Но вообще речь идет именно о молодых людях того времени, о том, какими они были и как они ощущали себя в том десятилетии. С одной стороны, люди ощущали потерянность и безнадегу, но с другой, они освободились от каких-то догм и почувствовали себя свободнее. Это выражалось даже во внешности. Потом, если в 60-х многие молодые люди увлекались поэзией, то есть было важно слово само по себе, мысль, то в 70-х место главного увлечения заняла музыка. Причем музыка иностранная, слов в которой никто не понимал. Это тоже важный факт для понимания атмосферы того времени. Также в семидесятых происходит стремительное развитие фантастических идей, пришедших из прошлых десятилетий: походы за йети, летающие тарелки, паранаука, разного рода целительства и т.д. Но еще популярнее были увлечения портвейном. Или азартными играми. Вот на фоне всего и происходит история молодого казанского картежника, который потерялся в иллюзиях и не может найти из них выход.

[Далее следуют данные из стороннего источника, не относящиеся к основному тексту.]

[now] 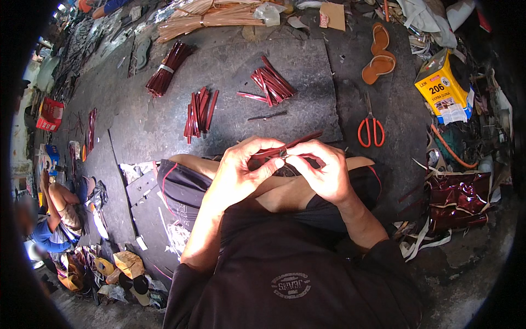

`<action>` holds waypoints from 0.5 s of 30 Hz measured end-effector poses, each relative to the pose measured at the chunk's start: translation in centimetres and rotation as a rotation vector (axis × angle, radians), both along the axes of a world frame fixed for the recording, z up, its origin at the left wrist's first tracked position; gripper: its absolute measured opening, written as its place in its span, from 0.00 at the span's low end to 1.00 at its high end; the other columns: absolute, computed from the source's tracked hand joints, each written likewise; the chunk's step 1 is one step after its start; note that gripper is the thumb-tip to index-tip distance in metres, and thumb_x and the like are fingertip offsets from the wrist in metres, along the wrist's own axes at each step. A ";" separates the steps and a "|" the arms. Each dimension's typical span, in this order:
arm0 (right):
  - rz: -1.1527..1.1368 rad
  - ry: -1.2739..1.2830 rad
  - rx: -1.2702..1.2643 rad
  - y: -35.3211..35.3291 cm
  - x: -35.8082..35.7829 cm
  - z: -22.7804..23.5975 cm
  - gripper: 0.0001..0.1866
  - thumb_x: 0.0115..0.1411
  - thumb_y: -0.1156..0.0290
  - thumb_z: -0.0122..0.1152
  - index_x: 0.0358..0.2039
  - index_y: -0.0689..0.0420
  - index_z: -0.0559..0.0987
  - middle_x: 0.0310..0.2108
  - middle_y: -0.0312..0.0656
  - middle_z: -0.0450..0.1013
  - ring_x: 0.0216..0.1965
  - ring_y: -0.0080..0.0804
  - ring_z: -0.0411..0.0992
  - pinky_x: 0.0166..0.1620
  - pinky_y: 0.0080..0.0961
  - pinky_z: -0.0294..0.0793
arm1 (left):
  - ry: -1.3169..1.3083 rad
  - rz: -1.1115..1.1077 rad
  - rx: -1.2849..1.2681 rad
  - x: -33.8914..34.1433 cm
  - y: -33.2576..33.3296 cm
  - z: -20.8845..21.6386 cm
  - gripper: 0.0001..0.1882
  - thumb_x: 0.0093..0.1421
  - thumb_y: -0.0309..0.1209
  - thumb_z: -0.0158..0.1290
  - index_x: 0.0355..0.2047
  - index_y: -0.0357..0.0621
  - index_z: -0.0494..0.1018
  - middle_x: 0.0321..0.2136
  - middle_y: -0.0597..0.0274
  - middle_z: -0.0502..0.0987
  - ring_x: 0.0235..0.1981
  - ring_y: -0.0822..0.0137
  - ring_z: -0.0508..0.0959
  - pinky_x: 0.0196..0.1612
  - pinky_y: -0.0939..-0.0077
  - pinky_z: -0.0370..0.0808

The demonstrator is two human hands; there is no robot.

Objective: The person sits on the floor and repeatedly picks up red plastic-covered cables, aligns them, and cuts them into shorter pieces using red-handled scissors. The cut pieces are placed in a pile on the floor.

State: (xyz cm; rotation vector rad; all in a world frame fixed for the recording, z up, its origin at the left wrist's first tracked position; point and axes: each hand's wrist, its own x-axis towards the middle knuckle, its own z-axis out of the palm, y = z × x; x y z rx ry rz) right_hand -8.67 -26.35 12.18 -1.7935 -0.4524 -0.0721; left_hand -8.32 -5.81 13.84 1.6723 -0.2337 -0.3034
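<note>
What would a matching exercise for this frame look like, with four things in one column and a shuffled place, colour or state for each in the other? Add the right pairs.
Things
1. Scissors
2. Sandals
3. Largest dark red bundle
4. Single dark red strip

Places, colours, states
a. Bound around with a pale band
b. Held above the lap by the fingers of the left hand and right hand
c. Orange-red handles, blades pointing away from the person
d. Brown, one lying just beyond the other

Right pairs: 1-c, 2-d, 3-a, 4-b
</note>
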 end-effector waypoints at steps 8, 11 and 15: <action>-0.090 -0.265 -0.443 -0.9 0.4 2.4 0.29 0.45 0.70 0.76 0.49 0.52 0.74 0.48 0.42 0.71 0.56 0.41 0.66 0.59 0.42 0.63 | -0.344 -0.097 0.218 0.4 0.4 0.2 0.17 0.52 0.25 0.62 0.43 0.39 0.77 0.35 0.56 0.79 0.34 0.62 0.79 0.36 0.71 0.77; 0.057 -0.251 -0.432 -1.4 0.6 2.1 0.22 0.48 0.72 0.73 0.45 0.51 0.78 0.41 0.36 0.76 0.47 0.34 0.74 0.59 0.43 0.62 | -0.387 -0.085 0.216 0.3 0.4 0.9 0.17 0.51 0.26 0.62 0.42 0.39 0.77 0.35 0.56 0.79 0.36 0.59 0.78 0.37 0.70 0.77; 0.058 -0.184 -0.237 -1.2 0.7 1.5 0.13 0.50 0.76 0.71 0.37 0.53 0.80 0.32 0.35 0.79 0.37 0.34 0.77 0.53 0.35 0.68 | -0.353 -0.038 0.218 0.2 0.3 1.0 0.16 0.51 0.27 0.65 0.41 0.43 0.80 0.37 0.59 0.82 0.39 0.63 0.80 0.43 0.70 0.76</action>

– На какой стадии этот проект?

– В этом году я хочу сделать короткий метр, а потом, если найду финансирование на полный метр, делать и полный. Я уже понял, что мне комфортнее идти по такому пути.

Из интересных фактов могу сказать, что дал согласие на участие в фильме и уже снялся в пробах Алексей Нилов, известный по сериалу «Улицы разбитых фонарей». Он будет играть отца главного героя.

– А на роль главного героя кого-то наметили?

– Есть варианты, но пока я в поиске.

Влад Петров – режиссер, писатель, журналист, генеральный директор видеостудии «Парк Петрова».

Родился в 1973 году в Казани. Окончил КГТУ (КАИ) им. Туполева по специальности «радиоинженер».

Работал корреспондентом службы новостей телекомпании «Эфир» и в программе «7 дней» телерадиокомпании ТНВ, режиссером в творческом объединении «Панорама-телефильм».

Автор сценария и режиссер нескольких документальных фильмов. Режиссер короткометражного игрового фильма «Пувырга», получившего приз за лучший фильм в конкурсе короткометражных картин международного кинофестиваля «Киношок» в 2022 году.